Look through the lines below and extract each one that contains "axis".

> [TASK MATERIAL]:
★ ★ ★ ★ ★ ★ ★

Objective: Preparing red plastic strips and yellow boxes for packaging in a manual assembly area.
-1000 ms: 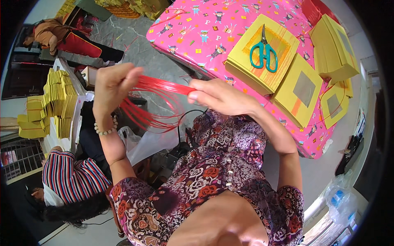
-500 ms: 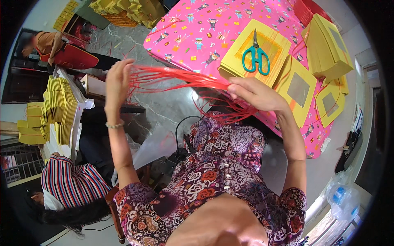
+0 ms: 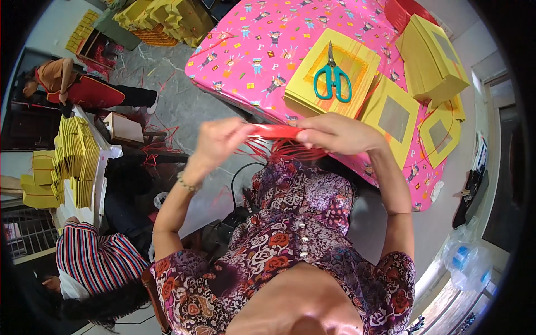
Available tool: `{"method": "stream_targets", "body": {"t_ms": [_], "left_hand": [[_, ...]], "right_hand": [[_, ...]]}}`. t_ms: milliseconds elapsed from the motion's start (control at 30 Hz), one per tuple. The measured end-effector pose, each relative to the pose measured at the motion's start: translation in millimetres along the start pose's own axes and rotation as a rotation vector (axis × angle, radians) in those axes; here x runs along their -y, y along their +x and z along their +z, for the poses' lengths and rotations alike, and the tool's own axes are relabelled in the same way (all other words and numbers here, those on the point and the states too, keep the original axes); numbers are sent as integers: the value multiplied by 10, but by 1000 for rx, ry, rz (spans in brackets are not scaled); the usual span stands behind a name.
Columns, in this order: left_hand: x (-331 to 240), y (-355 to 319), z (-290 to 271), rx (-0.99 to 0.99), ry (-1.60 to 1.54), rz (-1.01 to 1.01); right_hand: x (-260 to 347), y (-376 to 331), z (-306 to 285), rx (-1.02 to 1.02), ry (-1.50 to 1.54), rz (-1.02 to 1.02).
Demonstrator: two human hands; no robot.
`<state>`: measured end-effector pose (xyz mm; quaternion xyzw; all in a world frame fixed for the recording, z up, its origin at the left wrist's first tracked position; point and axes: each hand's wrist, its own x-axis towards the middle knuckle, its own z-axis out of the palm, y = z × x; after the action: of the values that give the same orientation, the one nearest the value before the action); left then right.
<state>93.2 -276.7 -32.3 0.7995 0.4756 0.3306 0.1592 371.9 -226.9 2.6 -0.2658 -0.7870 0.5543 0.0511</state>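
A bundle of thin red plastic strands [image 3: 275, 132] stretches between my hands in front of my chest. My left hand [image 3: 221, 140], with a beaded bracelet at the wrist, is closed on its left end. My right hand [image 3: 340, 134] grips the other end, thumb along the strands. Loose strand ends hang below both hands. Just beyond my right hand, a stack of yellow paper pieces [image 3: 301, 96] lies on the pink patterned table [image 3: 237, 70]. Green-handled scissors [image 3: 333, 81] rest on top of that stack.
Yellow boxes with grey windows [image 3: 432, 61] stand at the table's right side. To the left, folded yellow stacks [image 3: 75, 145] cover a white table. One person in a striped top [image 3: 100, 254] sits there; another in a red apron [image 3: 92, 92] is farther off. A clear plastic bag [image 3: 466, 265] lies at right.
My left hand has moved right and down, closer to my right hand. The strands between them, formerly spread long, are now gathered into a short, tight bundle.
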Motion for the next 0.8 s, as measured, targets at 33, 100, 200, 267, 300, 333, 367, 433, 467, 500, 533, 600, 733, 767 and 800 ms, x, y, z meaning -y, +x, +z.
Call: {"method": "stream_targets", "body": {"t_ms": [33, 100, 200, 267, 300, 333, 367, 433, 467, 500, 533, 600, 733, 767, 800], "left_hand": [[179, -67, -93, -52, 26, -26], [591, -190, -246, -136, 147, -64], [820, -252, -248, -134, 129, -71], [942, -292, -260, 35, 184, -227], [890, -215, -249, 37, 183, -220], [804, -112, -244, 19, 231, -69], [730, -30, -237, 1, 278, 84], [544, 81, -200, 48, 204, 103], [374, 164, -133, 32, 152, 139], [158, 254, -72, 103, 53, 190], [-37, 318, 8, 174, -47, 239], [-291, 359, 197, 304, -152, 248], [-299, 255, 362, 233, -108, 127], [-325, 236, 337, 259, 32, 129], [-337, 221, 316, 280, 172, 130]], "right_hand": [[6, -72, -71, 23, 103, 98], [-110, -251, -215, 16, 81, 107], [-152, -306, -281, -14, -33, 111], [-182, -301, -263, -37, -126, 110], [-244, -275, -238, -111, -209, 9], [-235, -227, -214, -182, -292, -94], [-188, -206, -208, -186, -293, -93], [93, -131, -158, -114, -363, 43], [126, -63, -87, -160, -461, 80], [168, -2, -29, -167, -462, 84], [198, 65, 21, -175, -498, 84], [110, 147, 93, -231, -527, -11], [72, 170, 84, -132, -411, -37], [56, 166, 61, -138, -414, -34], [44, 153, 30, -68, -386, -84]]}}
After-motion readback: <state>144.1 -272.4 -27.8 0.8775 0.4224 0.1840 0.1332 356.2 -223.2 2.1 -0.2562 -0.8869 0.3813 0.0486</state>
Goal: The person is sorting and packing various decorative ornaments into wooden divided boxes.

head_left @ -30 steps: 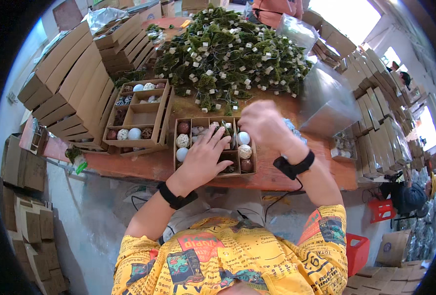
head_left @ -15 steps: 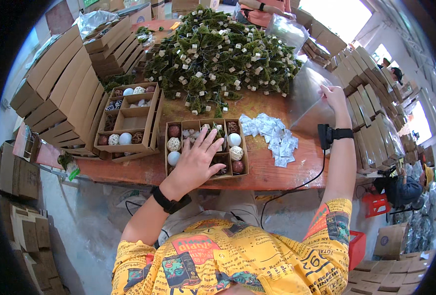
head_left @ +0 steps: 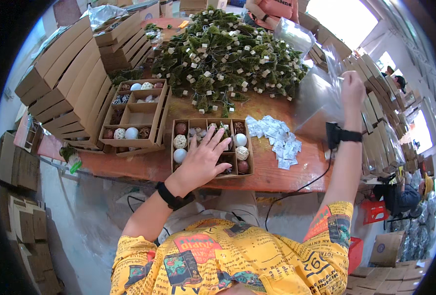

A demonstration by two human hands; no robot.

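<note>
Now the left hand (head_left: 204, 160) lies open and flat on the cardboard tray (head_left: 211, 147) of small ornament balls at the table's near edge, while the right hand (head_left: 351, 89) pinches a clear plastic bag (head_left: 316, 98), held up over the table's right side. The bag looks light, limp and slippery, so its top edge seems the best hold.

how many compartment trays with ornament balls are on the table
2: one cardboard tray under the left hand, another cardboard tray to its left by the stacked boxes. More may be hidden.
</note>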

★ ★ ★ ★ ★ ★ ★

> [ANSWER SECTION]:
Available tool: `{"method": "stream_targets", "body": {"t_ms": [_], "left_hand": [[_, ...]], "right_hand": [[_, ...]]}}`. t_ms: milliseconds elapsed from the motion's start (control at 30 Hz), one per tuple. The measured end-effector pose, each relative to the pose measured at the motion's start: translation in millimetres along the start pose's own axes and rotation as a rotation vector (axis × angle, radians) in those axes; here x runs along their -y, y along their +x and z along their +z, for the poses' lengths and rotations alike, and the tool's own axes are relabelled in the same way (all other words and numbers here, those on the point and the states too, keep the original axes); numbers are sent as integers: the value multiplied by 10, but by 1000 for rx, ry, rz (spans in brackets are not scaled); the usual span stands behind a name.
`<state>`: measured end-effector pose (xyz mm; quaternion xyzw; all in a world frame fixed for the recording, z up, its origin at the left wrist's first tracked position; point and axes: each hand's wrist, its own x-axis towards the middle knuckle, its own z-axis out of the palm, y = z × x; after the action: of the values that give the same orientation, the one nearest the value before the action); left then right.

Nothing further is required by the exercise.